Six suspects indicted after skimming devices rob gas buyers from Utah, elsewhere of $200K

John W. Huber, U.S. Attorney U.S. Attorney John W. Huber. Photo: U.S. Department of Justice

SALT LAKE CITY, Utah, Dec. 3, 2020 (Gephardt Daily) — A newly unsealed federal indictment charges six people with conspiracy to steal money from customers at various gas stations in Utah and elsewhere.

“The indictment alleges the defendants and their co-conspirators executed the
conspiracy by using Bluetooth enabled skimming equipment that they installed on the
motherboard of the internal computer that controls the gas pumps,” says a statement released by the Department of Justice, District of Utah. “Victims of the alleged scheme lost at least $200,000.”
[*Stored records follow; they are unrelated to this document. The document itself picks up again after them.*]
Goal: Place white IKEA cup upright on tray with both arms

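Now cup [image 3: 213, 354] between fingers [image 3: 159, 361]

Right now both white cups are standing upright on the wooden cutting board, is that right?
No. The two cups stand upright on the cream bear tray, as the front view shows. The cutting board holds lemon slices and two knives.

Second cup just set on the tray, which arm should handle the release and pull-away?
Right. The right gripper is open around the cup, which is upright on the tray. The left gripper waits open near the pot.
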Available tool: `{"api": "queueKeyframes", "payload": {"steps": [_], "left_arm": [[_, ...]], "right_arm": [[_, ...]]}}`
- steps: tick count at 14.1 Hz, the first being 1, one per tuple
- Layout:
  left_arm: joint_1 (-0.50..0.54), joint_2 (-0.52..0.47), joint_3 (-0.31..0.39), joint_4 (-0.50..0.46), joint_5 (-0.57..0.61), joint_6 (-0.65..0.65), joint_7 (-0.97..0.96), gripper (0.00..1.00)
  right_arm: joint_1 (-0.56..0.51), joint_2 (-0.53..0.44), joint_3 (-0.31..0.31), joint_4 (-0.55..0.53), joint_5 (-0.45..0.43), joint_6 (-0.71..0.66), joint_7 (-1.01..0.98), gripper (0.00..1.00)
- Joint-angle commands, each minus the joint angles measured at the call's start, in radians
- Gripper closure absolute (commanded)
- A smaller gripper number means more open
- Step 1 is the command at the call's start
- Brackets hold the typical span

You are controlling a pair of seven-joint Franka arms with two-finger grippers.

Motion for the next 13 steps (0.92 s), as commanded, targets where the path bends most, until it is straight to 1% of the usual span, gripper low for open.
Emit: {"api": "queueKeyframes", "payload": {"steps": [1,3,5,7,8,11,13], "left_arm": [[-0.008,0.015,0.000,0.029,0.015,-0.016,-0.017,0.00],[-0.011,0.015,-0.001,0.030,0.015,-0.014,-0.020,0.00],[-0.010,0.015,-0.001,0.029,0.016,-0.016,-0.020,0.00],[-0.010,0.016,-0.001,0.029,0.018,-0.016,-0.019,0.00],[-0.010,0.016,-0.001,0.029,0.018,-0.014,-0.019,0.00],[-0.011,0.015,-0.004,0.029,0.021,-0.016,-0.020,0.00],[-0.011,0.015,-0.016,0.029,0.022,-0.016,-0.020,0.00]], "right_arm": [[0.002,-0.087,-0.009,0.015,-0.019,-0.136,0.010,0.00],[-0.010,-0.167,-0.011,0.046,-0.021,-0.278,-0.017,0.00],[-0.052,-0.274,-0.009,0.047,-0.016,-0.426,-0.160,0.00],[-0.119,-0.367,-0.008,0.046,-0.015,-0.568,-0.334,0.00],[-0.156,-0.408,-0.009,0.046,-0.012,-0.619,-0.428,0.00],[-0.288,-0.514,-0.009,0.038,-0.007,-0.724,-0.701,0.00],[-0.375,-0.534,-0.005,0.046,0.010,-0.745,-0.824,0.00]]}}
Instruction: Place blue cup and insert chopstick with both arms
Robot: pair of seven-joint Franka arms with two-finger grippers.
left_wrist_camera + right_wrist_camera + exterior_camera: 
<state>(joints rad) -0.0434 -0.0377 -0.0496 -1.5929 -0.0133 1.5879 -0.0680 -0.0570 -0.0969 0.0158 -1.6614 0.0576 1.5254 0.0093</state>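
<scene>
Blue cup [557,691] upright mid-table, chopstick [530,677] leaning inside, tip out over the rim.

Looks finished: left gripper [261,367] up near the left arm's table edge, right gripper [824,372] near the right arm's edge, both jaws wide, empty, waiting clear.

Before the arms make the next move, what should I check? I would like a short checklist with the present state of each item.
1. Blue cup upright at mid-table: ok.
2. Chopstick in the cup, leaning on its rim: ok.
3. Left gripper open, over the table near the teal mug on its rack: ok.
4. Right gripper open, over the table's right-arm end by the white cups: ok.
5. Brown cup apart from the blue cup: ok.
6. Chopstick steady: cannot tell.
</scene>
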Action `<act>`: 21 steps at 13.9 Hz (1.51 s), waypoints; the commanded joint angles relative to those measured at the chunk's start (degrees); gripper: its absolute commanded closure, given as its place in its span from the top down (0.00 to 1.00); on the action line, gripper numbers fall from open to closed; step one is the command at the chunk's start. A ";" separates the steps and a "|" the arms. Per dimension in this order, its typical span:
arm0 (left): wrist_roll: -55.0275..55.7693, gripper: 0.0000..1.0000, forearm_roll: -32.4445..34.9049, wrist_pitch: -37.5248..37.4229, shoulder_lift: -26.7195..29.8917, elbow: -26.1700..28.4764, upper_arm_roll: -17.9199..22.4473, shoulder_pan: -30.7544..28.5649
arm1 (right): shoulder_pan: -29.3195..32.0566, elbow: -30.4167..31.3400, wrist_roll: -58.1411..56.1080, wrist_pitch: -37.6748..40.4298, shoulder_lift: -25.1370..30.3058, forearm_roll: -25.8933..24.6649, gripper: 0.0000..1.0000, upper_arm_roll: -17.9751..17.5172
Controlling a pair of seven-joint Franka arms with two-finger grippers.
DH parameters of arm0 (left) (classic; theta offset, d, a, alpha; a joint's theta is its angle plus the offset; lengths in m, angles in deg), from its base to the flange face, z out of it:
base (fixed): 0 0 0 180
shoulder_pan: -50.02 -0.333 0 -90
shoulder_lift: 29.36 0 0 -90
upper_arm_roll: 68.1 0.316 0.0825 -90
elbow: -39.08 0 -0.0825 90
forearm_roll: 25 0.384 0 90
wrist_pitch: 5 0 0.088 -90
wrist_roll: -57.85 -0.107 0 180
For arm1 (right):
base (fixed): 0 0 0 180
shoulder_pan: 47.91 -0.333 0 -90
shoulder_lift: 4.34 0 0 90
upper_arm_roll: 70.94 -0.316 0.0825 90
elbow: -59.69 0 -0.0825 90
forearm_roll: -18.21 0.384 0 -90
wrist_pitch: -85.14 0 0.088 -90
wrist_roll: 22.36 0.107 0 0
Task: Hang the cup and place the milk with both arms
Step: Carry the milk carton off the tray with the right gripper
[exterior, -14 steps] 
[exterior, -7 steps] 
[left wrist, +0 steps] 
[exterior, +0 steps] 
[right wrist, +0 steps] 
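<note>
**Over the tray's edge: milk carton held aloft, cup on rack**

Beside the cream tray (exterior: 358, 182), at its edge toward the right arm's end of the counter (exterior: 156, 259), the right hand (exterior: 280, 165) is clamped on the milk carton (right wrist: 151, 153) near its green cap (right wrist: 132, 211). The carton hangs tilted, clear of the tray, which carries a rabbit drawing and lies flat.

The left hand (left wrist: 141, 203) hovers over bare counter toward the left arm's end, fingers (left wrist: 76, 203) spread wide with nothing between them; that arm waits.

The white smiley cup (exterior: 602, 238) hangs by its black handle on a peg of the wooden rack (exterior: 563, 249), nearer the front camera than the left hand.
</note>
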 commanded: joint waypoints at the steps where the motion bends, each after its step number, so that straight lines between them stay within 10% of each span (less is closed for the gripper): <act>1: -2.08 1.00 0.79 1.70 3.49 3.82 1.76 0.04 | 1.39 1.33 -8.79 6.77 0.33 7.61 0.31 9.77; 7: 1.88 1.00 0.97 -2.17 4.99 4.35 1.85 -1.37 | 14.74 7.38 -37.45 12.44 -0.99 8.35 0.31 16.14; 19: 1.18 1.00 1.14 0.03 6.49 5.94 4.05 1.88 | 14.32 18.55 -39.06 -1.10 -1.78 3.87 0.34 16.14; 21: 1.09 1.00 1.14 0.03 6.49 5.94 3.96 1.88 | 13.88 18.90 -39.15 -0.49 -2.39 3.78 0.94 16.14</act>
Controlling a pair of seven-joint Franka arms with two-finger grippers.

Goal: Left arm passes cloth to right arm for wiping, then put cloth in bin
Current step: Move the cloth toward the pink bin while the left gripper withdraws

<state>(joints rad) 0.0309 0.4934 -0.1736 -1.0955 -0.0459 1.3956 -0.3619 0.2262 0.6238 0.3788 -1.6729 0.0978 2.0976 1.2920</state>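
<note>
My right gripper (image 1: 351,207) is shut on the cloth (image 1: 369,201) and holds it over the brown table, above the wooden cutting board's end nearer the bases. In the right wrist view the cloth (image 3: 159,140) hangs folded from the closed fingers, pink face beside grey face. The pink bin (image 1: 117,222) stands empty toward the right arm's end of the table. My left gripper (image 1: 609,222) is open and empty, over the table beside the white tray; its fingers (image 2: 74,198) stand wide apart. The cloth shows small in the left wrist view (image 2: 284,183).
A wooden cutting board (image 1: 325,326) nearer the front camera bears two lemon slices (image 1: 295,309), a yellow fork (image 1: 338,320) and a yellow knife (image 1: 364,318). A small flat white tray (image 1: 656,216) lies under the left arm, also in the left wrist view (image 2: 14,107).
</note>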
Charged in the indictment are Yosbel Delgado-Valdes, 40; Iraldo Pereda-Mendez, 32; Emmanuel Nina-Perez, 28; Jandry Artigas-Reyes, 35; and Yarislani Padron-Cruz, 35, all of Salt Lake City; and Yofre Napoleon Almonte, 47, a citizen of the Dominican Republic currently being held in the Davis County Jail on unrelated charges.

In addition to Almonte, who is not a U.S. citizen, three defendants are legal permanent residents of the United States, one is a naturalized U.S. citizen, and one has an application pending for legal permanent resident status, the statement says.

The skimming equipment contains a Bluetooth card reader/recorder that records
information – such as customers’ credit card numbers and the name and zip code associate with the card – from the magnetic strip of customers’ cards as the customers insert the cards into gas pumps, according to the indictment.

The defendants and their co-conspirators only needed to get within the necessary range of the Bluetooth skimming device to initiate a wireless Bluetooth connection to the device still inside the gas pump, the statement says.

The indictment alleges the defendants then downloaded the digital credit card or debit card information that had been captured and stored in their skimming devices. They were then able to use the captured data to create duplicate “cloned” cards encoded with the same data as the customers’ authentic credit or debit cards.

“After testing the cards, the defendants and their co-conspirators moved to what the
indictment calls the ‘cash out’ phase,” the DOJ statement says. “The ‘cash out’ phase generally involved large purchases of fuel, though they did make other purchases at gas stations and other retail stores.

“The fuel purchases were typically for vehicles they were driving, or for trusted associates/purchasers the defendants would meet, using the cloned cards to fill up their tanks. The defendants further used the cloned cards to fill external fuel tanks installed in the beds of their pickup trucks – later offloading that fuel into the tanks of semi trucks or into larger storage containers for future use or resale.”

Among the gas stations targeted by the group were a Tesoro in Sunset, Utah; a Texaco station in Scipio; an Exxon Mobil Common Cents in Bountiful; an Exxon Mobile Common Cents in Salt Lake City; Murphy Express in Riverton; and Home Depot in West Jordan.

U.S. Attorney John W. Huber released a statement on the case:

“Utah is a hotbed of fraud schemes,” he said. “I have directed prosecutors and investigative partners to pull out all of the stops in our combined efforts to take on those who victimize Utah residents with their fraud schemes. In this bank fraud ring, allegations suggest persistence, sophistication and organization on the part of the charged conspirators. Investigators and prosecutors have tried to match and surpass those characteristics in their efforts to bring this matter to justice in federal

Special Agent in Charge Paul Haertel, Salt Lake City FBI, also released a statement:

“We all routinely fill up our gas tanks, which means any one of us could have been
victims of this alleged crime,” he said. “While the financial losses are significant, the victims are also left with the burden of taking the necessary steps to recover from the damage of identity theft. The FBI is committed to holding the alleged perpetrators accountable.

“We encourage the public to regularly check their bank statements and report fraud to local law enforcement or the FBI.”